Archbishop Desmond Tutu cited the crucifixion as his inspiration. Tutu, daily living in the shadow of apartheid, said that the newly empowered South African blacks readily forgave their white persecutors, because they followed “the Jewish rabbi who, when he was crucified, said, Father, forgive them, for they know not what they do.” If we look only to retributive justice, said Tutu, “then we could just as well close up shop. Forgiveness is not some nebulous thing. It is practical politics. Without forgiveness, there is no future.”

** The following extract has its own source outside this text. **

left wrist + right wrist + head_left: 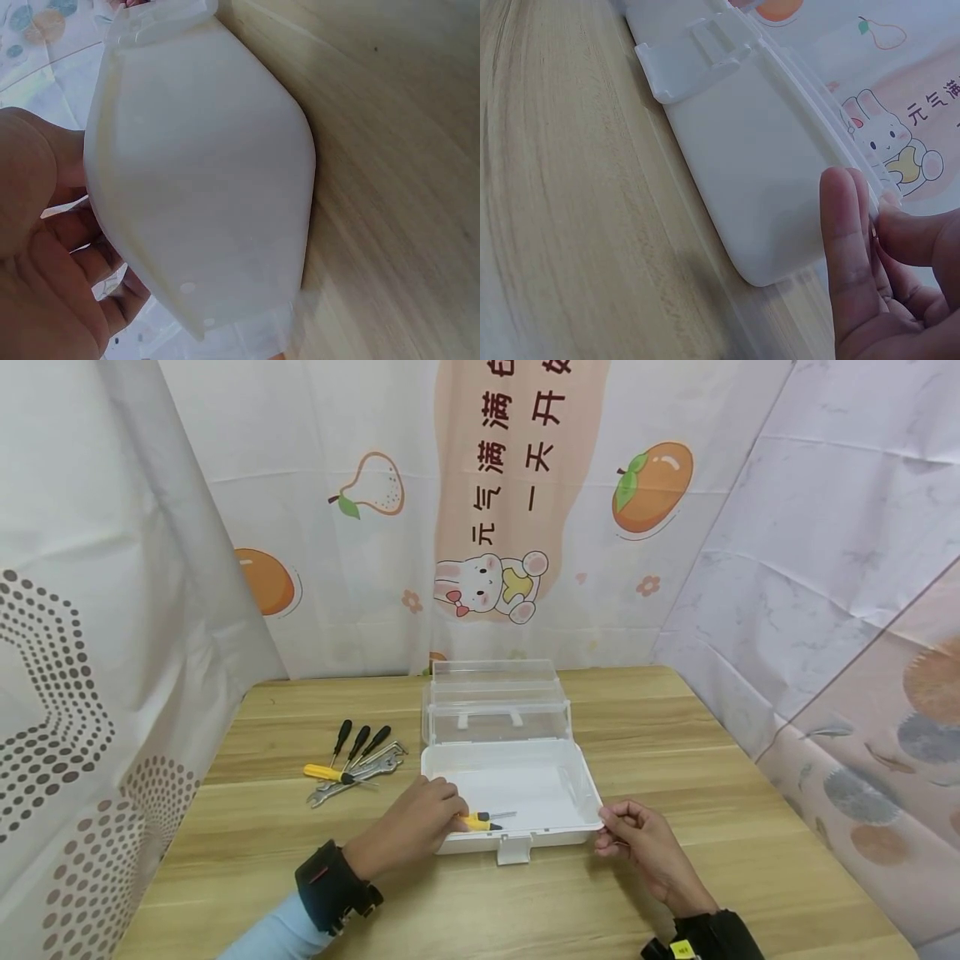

Soloveichik is having none of that. He cites the response of Jewish writer Cynthia Ozick, “reflecting on how Wiesenthal, in a moment of mercy, brushed a fly away from the Nazi’s broken body, and concludes her essay in [a] blunt but poetic manner:

Let the SS man die unshriven.

Let him go to hell.

Sooner the fly to God than he.”

In his essay, Soloveichik argues persuasively that some crimes are so evil, some injustices so fundamentally wrong, that it is evil to forgive them. He contrasts the Jewish and Catholic notions of redemption. Of course, we believe that God loved the world so much that He became human, lived and died and rose again so that we might all participate in that redemption. Rejecting that notion, he writes, “Jews deny that there ever was a ‘divine labor’ to redeem the world; rather, God gave humanity the means for its own redemption, and its members will be judged by the choices they make. Christians may maintain that no human being is unloved by the God who died on his or her behalf, but Jews insist that while no human being is denied the chance to become worthy of God’s love, not every human being engages in actions so as to be worthy of that love, and those unworthy of divine love do not deserve our love either.” He says that a Saddam, a Hitler, a Yasser Arafat, deserve no mercy, no forgiveness.

Doesn’t the author of the Letter to the Hebrews give a glimpse of that vengeance, when he writes of Jesus, the triumphant Christ, making His enemies His footstool? Is there not some pleasure to be taken in the snapshot Daniel gives us of the evildoers, the mass murderers, the pornographers, the abortionists, the serial adulterers being an “everlasting horror and disgrace”?